But is HIT safe?
And your doctor will 100% guarantee that HIT will not cause a stroke? By verifying that your aneurysms will not blow out?
Do you really want to do high intensity training?
Because Andrew Marr blames high-intensity training for his stroke.
Can too much exercise cause a stroke?
The latest here:
Increasing the Amount and Intensity of Stepping Training During Inpatient Stroke Rehabilitation Improves Locomotor and Non-Locomotor Outcomes
Abstract
Background
The
efficacy of traditional rehabilitation interventions to improve
locomotion post-stroke, including providing multiple exercises targeting
impairments and activity limitations, is uncertain. Emerging evidence
rather suggests attempts to prioritize stepping practice at higher
cardiovascular intensities may facilitate greater locomotor outcomes.
Objective
The
present study was designed to evaluate the comparative effectiveness of
high-intensity training (HIT) to usual care during inpatient
rehabilitation post-stroke.
Methods
Changes
in stepping activity and functional outcomes were compared over
9 months during usual-care (n = 131 patients < 2 months post-stroke),
during an 18-month transition phase with attempts to implement HIT
(n = 317), and over 12 months following HIT implementation (n = 208).
The transition phase began with didactic and hands-on education, and
continued with meetings, mentoring, and audit and feedback. Fidelity
metrics included percentage of sessions prioritizing gait interventions
and documenting intensity. Demographics, training measures, and outcomes
were compared across phases using linear or logistic regression
analysis, Kruskal-Wallis tests, or χ2 analysis.
Results
Across all phases, admission scores were similar except for balance (usual-care>HIT; P < .02).

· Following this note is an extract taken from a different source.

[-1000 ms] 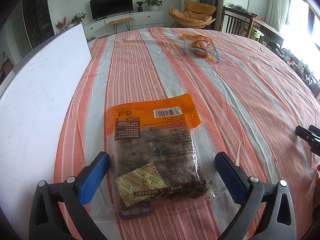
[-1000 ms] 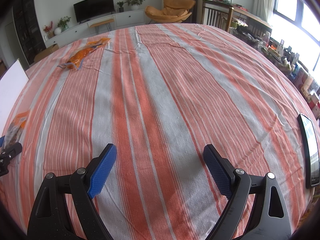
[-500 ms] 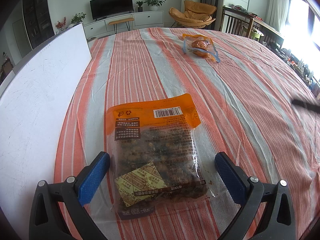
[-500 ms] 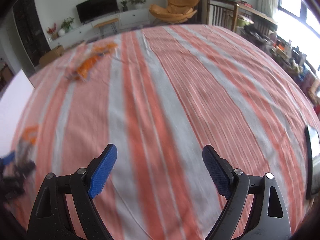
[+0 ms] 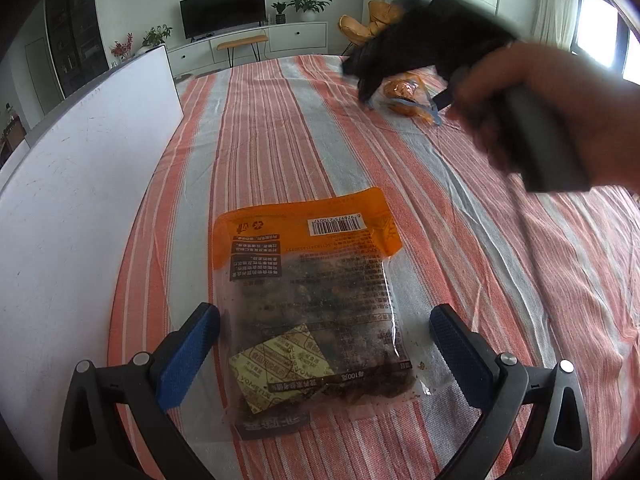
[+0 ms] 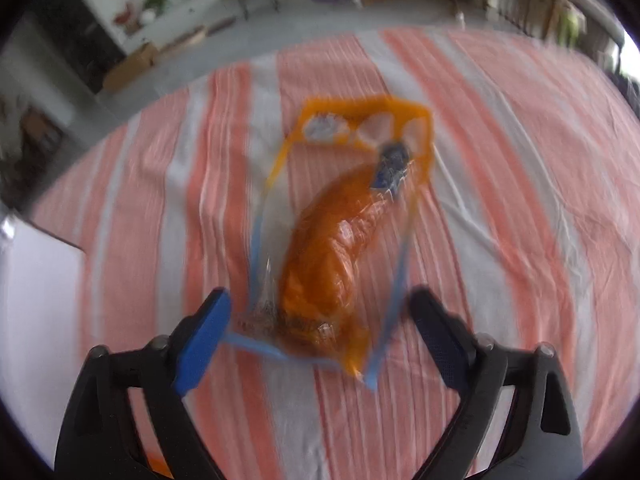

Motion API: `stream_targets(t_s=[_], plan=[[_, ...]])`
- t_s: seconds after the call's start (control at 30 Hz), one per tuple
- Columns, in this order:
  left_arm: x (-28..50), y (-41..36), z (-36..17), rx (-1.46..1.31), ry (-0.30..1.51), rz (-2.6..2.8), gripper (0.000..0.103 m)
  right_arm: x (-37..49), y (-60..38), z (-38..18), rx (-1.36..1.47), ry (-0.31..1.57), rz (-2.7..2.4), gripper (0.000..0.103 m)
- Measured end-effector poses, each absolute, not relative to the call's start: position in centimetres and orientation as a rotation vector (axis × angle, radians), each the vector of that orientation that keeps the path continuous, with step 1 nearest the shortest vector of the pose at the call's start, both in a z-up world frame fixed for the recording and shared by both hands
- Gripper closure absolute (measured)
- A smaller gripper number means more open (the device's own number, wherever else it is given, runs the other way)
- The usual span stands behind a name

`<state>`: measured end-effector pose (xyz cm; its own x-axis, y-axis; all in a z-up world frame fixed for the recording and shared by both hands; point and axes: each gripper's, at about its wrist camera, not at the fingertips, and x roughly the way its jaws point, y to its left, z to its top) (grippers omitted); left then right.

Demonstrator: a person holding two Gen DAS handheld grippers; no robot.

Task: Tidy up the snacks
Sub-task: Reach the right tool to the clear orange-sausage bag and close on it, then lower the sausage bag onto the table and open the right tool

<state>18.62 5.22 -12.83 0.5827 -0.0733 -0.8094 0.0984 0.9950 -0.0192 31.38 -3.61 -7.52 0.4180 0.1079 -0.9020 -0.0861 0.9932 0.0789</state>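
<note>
An orange-topped clear pouch of dark dried snack [image 5: 312, 304] lies flat on the striped cloth, its lower end between the blue pads of my left gripper [image 5: 324, 344], which stands open and does not press it. Farther back lies a clear bag with an orange food piece [image 5: 404, 94]. In the right wrist view, which is blurred, that orange bag [image 6: 332, 256] lies with its near end between the fingers of my right gripper [image 6: 320, 332]; its jaws are opening wide and the pads are clear of the bag. A hand [image 5: 552, 120] holds that gripper over the bag.
A white board [image 5: 68, 208] lies along the table's left side. The orange and grey striped cloth [image 5: 280, 140] covers the whole table. Behind it are a TV cabinet [image 5: 248, 42], plants and an orange chair [image 5: 360, 26].
My right gripper has swept left across the table and now stands over the orange bag, entering the left wrist view with the hand. The left gripper and its pouch have not moved.
</note>
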Motion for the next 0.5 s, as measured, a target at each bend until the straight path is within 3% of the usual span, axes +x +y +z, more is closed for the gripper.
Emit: stream_targets(t_s=[0.07,0.1,0.23,0.5], plan=[[18.6,5.2,-12.8,0.028,0.943,-0.1,0.0,30.7,-2.2,-8.3,-0.097,1.09,0.119,0.014],[18.6,5.2,-12.8,0.028,0.943,-0.1,0.0,30.3,-2.5,-8.3,-0.08,1.079,0.116,0.024],[18.6,5.2,-12.8,0.028,0.943,-0.1,0.0,28.5,-3.8,-8.1,-0.098,1.092,0.142,0.038],[18.6,5.2,-12.9,0.028,0.943,-0.1,0.0,18.7,-8.5,-7.6,-0.144,1.091,0.203,0.039]])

Efforts to prioritize stepping and achieve targeted intensities during
HIT vs transition or usual-care phases led to increased steps/day (P < .01).
During HIT, gains in 10-m walk [HIT median = 0.13 m/s (interquartile
range: 0-0.35) vs usual-care = 0.07 m/s (0-0.24), P = .01] and 6-min walk [50 (9.3-116) vs 2.1 (0-56) m, P < .01] were observed, with additional improvements in transfers and stair-climbing.
Conclusions
Greater
efforts to prioritize walking and reach higher intensities during HIT
led to increased steps/day, resulting in greater gains in locomotor and
non-locomotor outcomes.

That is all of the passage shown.